Я первый раз за пределом своей страны. И вот «заграница» встречает меня останками обгорелых домов.

Как жалко, как страшно возвышались их стены. В проемы выбитых окон глядели плывущие облака. По городу неведомо почему проезжали монахини на велосипедах. Их белейшие накрахмаленные головные уборы с торчащими по обе стороны большими белыми углами, в сочетании с черной одеждой и велосипедами, — вот что стало моим первым понятием о том, что не есть Россия.

4

— Скажите, пожалуйста, — спросила я вежливо и осторожно женщину-гида, сопровождавшую нас и с ликованием смотрящую на меня (ибо меня привезли сюда, в Фюрстенберг, действительно проявив большую человеческую чуткость!), — скажите, пожалуйста, здесь, в Фюрстенберге, живет еще фрау Соббота?.. Это, вероятно, очень наивно с моей стороны. Вряд ли вы с ней знакомы. Но, может, знаете? Волей случая? Что с ней стало? Она когда-то была моим другом.

— Как же, как же, — ответила женщина-гид, — я действительно ее знаю. Знаю отлично. Здесь, за углом, ее обувной магазин. Вы даже можете сняться возле витрины. «Фирма Соббота». Пожалуйста! Рейнхардт, отвези-ка нас до следующего угла, до магазина «Обувь».

Никто вокруг не понимал решительно ничего. Мы говорили по-немецки, и говорили взволнованно.

Туристы заняли свои места, мы покатили по улицам Фюрстенберга.

Фюрстенберг! Как ты далеко от меня отступил. Я тебя не узнаю.

С годами, если отсчет не ведется от времени детства, принято всему, что вокруг, расцветать и преображаться, становясь богаче, нарядней, пышней, — хотя бы земле, хотя бы деревьям. Ведь прошли десятилетия с тех пор!

Когда-то город был зелен, хоть и разрушен войной. Он был — вода и цветение, он был — берега Одера и спелые клубничные ягоды... Тогда шевелилась листва, колыхались ветки, тесно прижавшись друг к другу, стояли кусты, освещенные вечными (а может быть, и не вечными!) солнцем и луной, рассветом и сумерками, а теперь все бедно, безрадостно, голо.

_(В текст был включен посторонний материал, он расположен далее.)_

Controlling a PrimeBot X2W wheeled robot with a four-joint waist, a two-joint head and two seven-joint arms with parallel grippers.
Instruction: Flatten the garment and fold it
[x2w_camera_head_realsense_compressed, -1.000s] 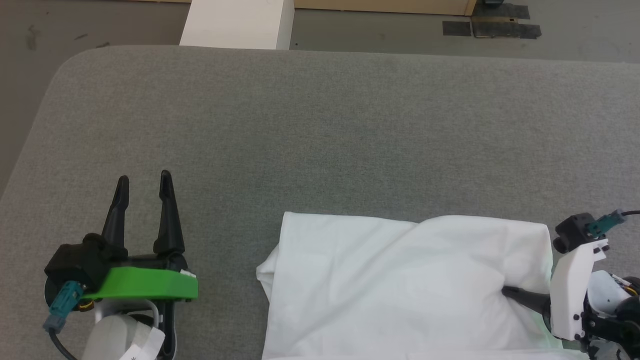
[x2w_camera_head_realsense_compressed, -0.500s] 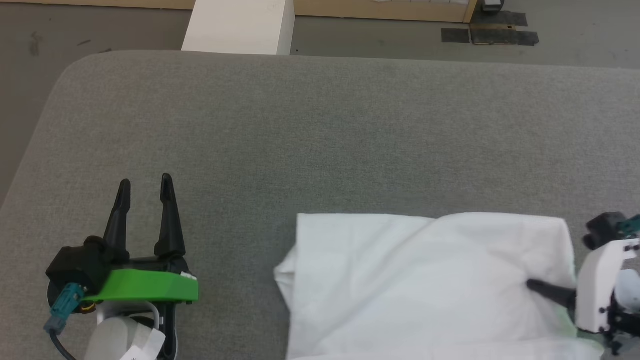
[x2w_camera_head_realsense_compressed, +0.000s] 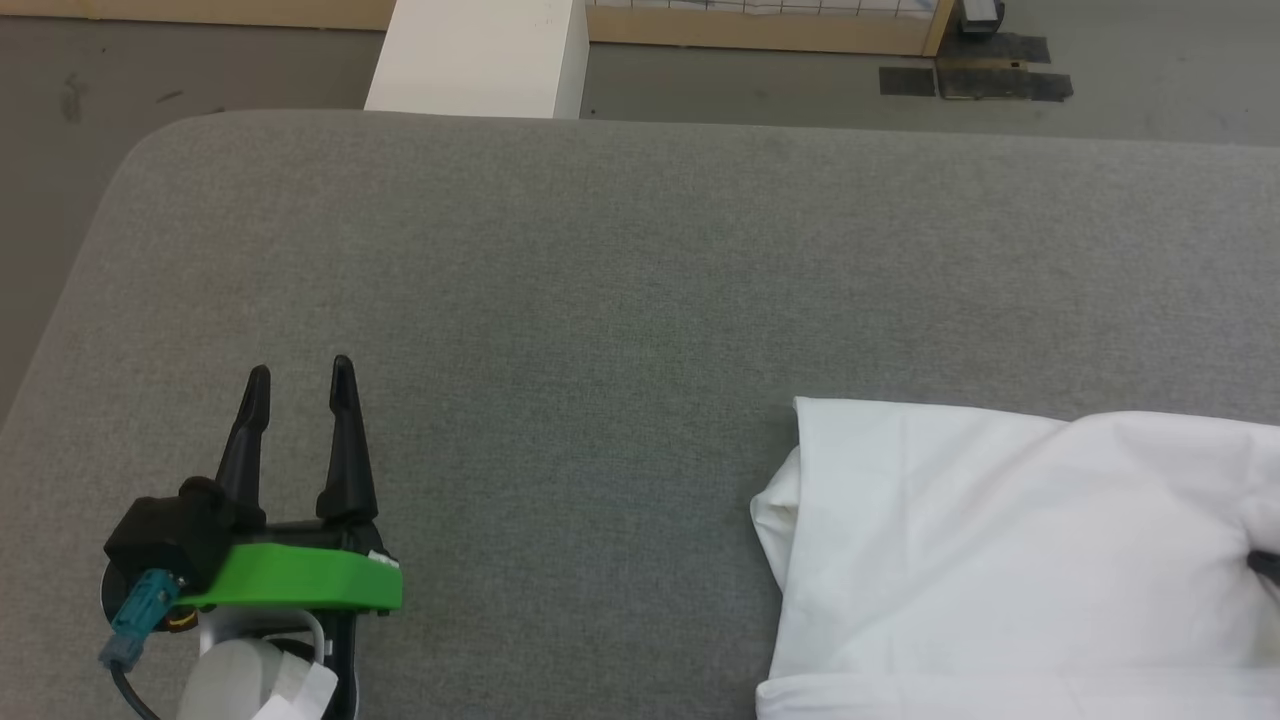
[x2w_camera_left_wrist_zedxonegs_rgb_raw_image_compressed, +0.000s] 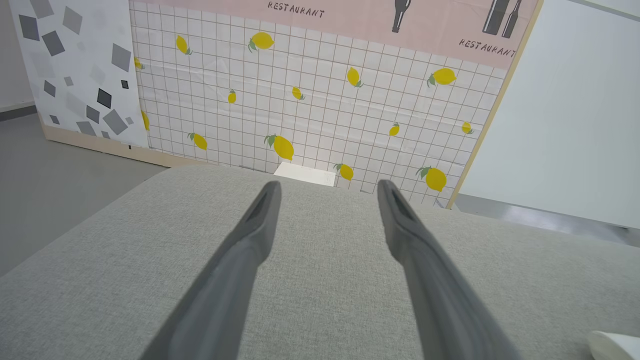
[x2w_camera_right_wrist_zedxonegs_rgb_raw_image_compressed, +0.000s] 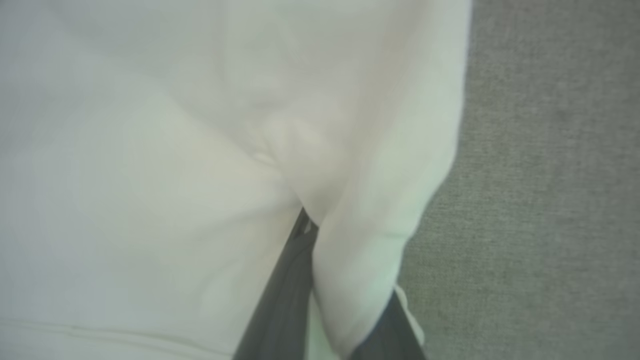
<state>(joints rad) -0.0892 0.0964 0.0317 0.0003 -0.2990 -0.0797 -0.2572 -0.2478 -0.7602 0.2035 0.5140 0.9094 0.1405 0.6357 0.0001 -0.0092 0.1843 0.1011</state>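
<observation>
Lemon-print wall (x2w_camera_left_wrist_zedxonegs_rgb_raw_image_compressed: 310, 100) is seen past the spread left tool (x2w_camera_left_wrist_zedxonegs_rgb_raw_image_compressed: 328, 185); from the right wrist, the garment (x2w_camera_right_wrist_zedxonegs_rgb_raw_image_compressed: 150, 150) is seen clamped by the right tool (x2w_camera_right_wrist_zedxonegs_rgb_raw_image_compressed: 330, 280).

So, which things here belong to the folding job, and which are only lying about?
Job: garment, lying on the grey padded surface; right gripper, shut on a fold of it; left gripper, open, off the cloth.
Lying about: white box beyond the far edge; lemon-patterned panel; dark tape patches on the floor.
</observation>
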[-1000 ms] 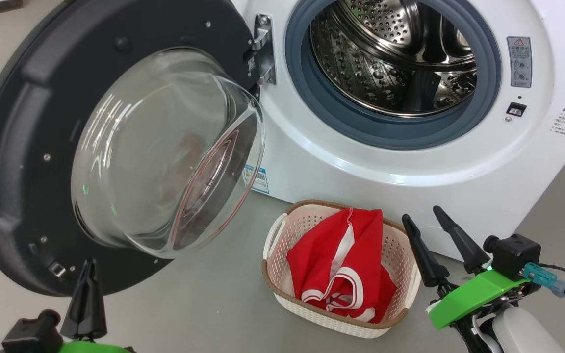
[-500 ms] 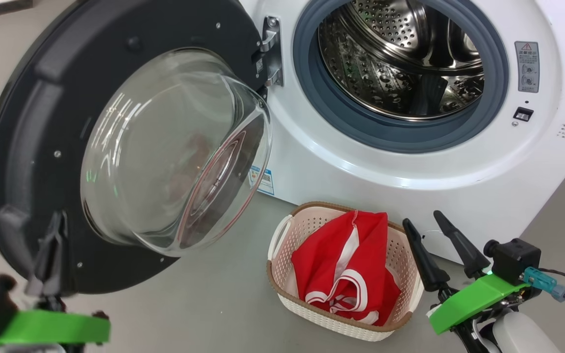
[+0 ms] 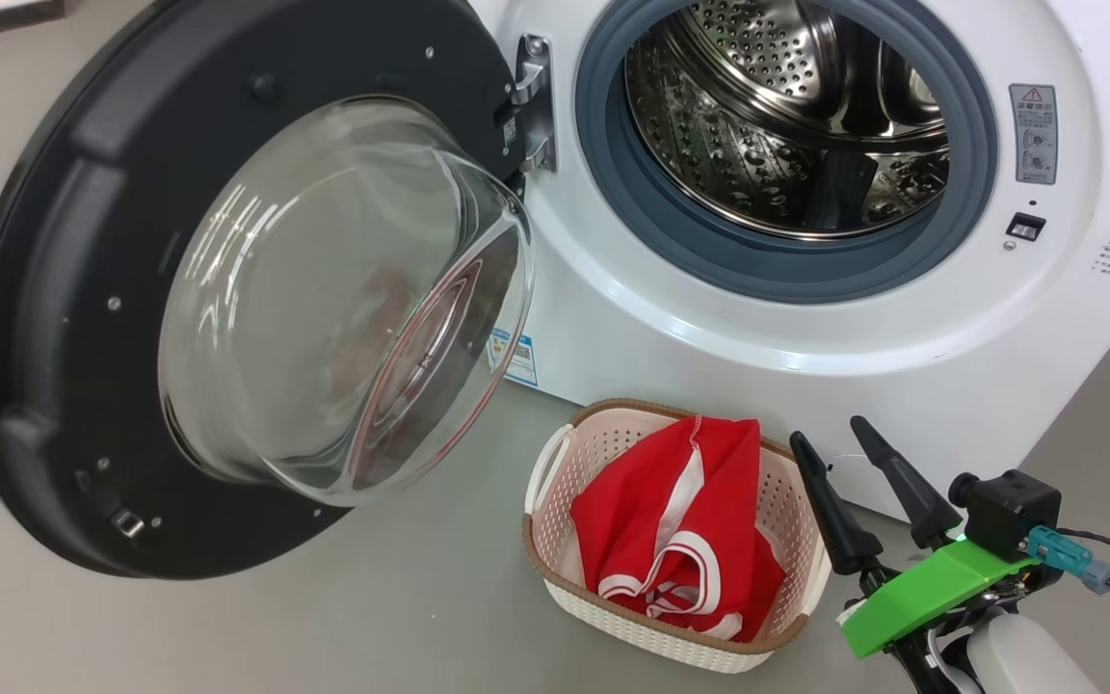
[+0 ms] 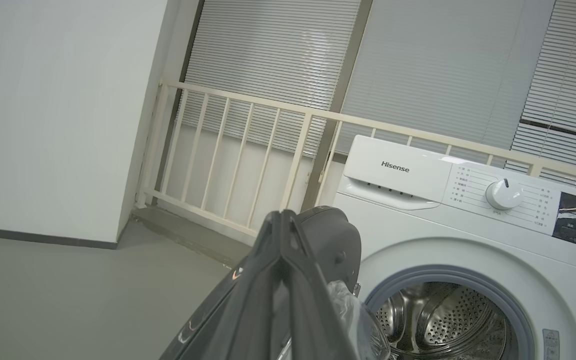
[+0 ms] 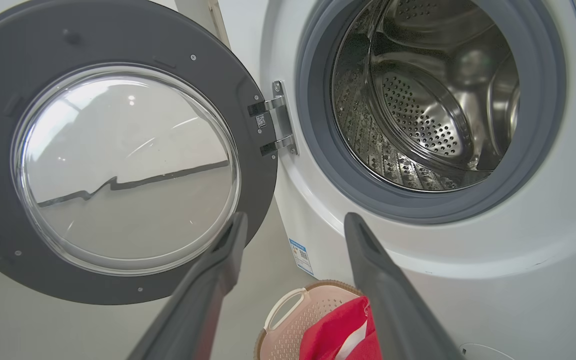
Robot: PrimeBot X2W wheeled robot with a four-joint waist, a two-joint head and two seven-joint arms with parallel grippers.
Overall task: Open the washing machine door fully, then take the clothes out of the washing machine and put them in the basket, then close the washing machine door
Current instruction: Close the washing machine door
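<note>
Left gripper, fingers pressed together on nothing, points past the upper edge of the washing machine door; whether it touches the door cannot be judged. Right gripper, jaws spread wide and empty, hangs just beside the basket, low before the washing machine. The clothes, red with white trim, lie in the basket; the drum looks bare as far as it shows. The door stands wide open on its hinge. Judged step: closing the door, the last. The next move calls for a push on the door's outer face, swinging it to the opening until it latches.
</note>
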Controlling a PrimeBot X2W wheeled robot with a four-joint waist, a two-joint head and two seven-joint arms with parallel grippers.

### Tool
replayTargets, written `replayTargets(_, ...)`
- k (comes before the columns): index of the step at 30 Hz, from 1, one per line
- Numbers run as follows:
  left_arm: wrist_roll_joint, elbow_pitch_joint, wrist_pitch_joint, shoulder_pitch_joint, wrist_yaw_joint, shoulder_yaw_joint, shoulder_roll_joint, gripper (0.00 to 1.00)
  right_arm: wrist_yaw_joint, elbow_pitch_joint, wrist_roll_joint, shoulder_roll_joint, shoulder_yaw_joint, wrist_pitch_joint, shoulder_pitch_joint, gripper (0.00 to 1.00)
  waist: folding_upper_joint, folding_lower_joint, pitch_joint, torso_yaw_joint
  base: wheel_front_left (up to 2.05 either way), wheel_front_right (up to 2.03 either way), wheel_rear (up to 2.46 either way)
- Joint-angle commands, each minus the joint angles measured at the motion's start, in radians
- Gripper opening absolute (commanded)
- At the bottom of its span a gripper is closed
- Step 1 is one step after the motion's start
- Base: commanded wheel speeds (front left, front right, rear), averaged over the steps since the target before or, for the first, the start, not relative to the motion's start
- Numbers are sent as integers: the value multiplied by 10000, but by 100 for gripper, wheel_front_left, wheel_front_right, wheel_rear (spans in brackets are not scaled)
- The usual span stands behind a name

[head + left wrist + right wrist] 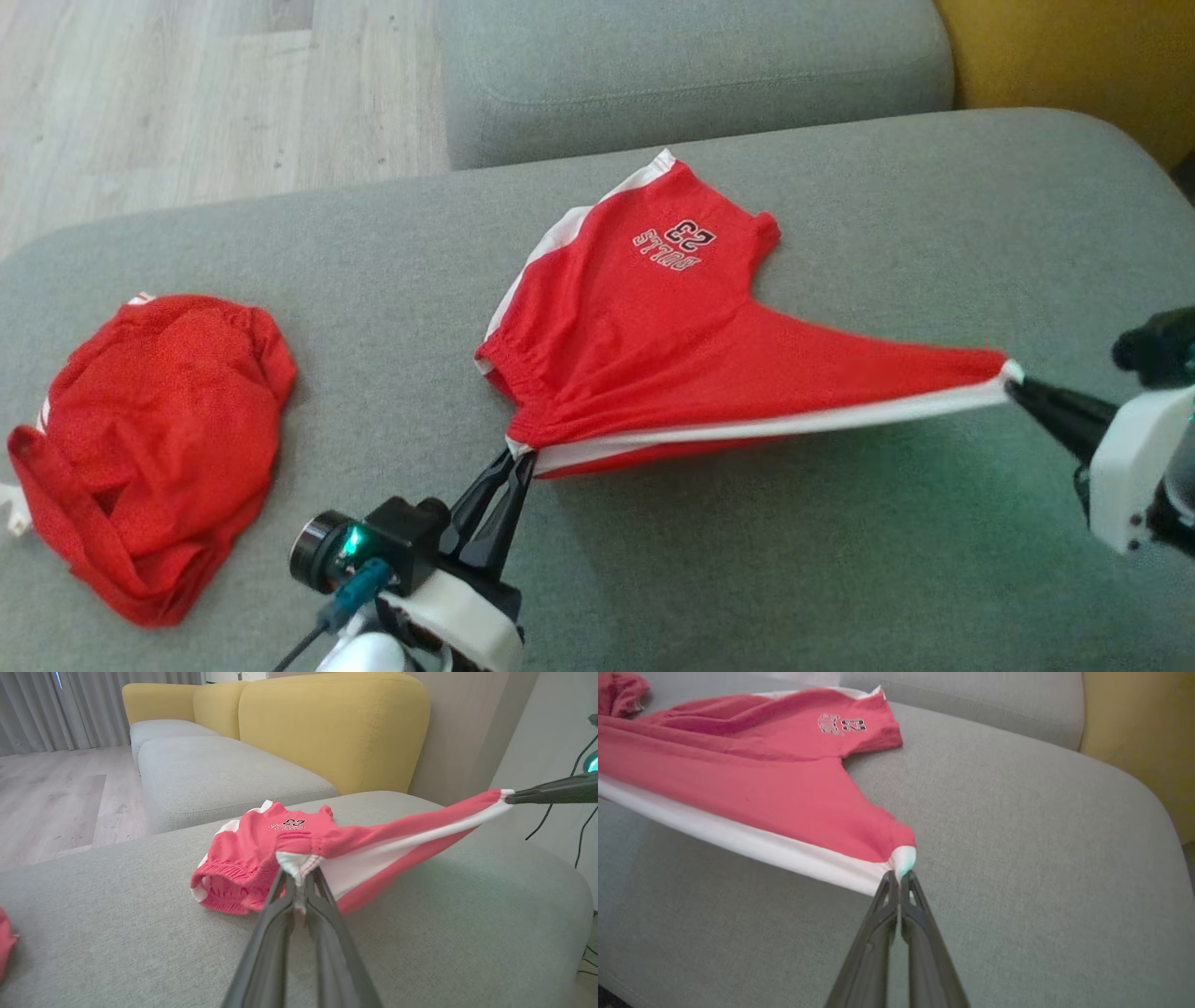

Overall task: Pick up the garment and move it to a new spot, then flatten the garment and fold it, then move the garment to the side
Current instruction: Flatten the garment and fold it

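Two claws share the red shorts [644, 327]. The left claw [521, 457] is clamped on the waistband corner at the garment's 7 o'clock, and the right claw [1013, 385] is pinched shut on the leg hem at its 3 o'clock. Between them the white side stripe [775, 425] is drawn taut, lifted just off the grey cushion [840, 579]. The far half, with the printed number [674, 245] at 12 o'clock, rests on the cushion. A second, crumpled red garment [159, 448] lies well apart at 9 o'clock. This looks like the flattening step. Next, I judge, both claws should lower together under tension so the near edge lies smooth before any fold. An uneven pull could slip a corner or wrinkle the far half.
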Motion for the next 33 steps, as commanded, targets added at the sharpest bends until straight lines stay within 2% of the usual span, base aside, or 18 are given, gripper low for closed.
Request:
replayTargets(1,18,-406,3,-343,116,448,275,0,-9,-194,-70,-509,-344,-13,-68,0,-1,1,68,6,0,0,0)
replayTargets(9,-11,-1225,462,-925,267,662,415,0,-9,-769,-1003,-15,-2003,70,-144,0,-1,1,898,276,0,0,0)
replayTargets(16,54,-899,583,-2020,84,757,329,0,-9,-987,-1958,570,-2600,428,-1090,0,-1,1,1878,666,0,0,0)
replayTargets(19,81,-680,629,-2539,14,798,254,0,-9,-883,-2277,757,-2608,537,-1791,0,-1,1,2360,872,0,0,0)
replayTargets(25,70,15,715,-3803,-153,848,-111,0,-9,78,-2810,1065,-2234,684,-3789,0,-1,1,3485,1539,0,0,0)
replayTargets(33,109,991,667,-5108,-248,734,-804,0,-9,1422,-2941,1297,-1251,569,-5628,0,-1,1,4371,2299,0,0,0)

Я стала старше. Юность прошла.

Прильнув к окну туристского автобуса, я впивалась глазами в тротуары и мостовые.

Узкие. Провинциальные. Народу на улицах очень мало — по нашим российским понятиям. Большое количество глухих, высоких, длинных заборов, чуть выгоревших от солнца.

Где буйство былого движения? Где гоньба мотоциклов? Где молодые красивые немки на узких улицах города, только что нами занятого? А главное, где шествие листвы, зеленого света, гармоническое сплетение цветущего? Где не забытый мною перламутровый свет над городом? Куда все это девалось? Как странно стерся мой Фюрстенберг. Что это значит?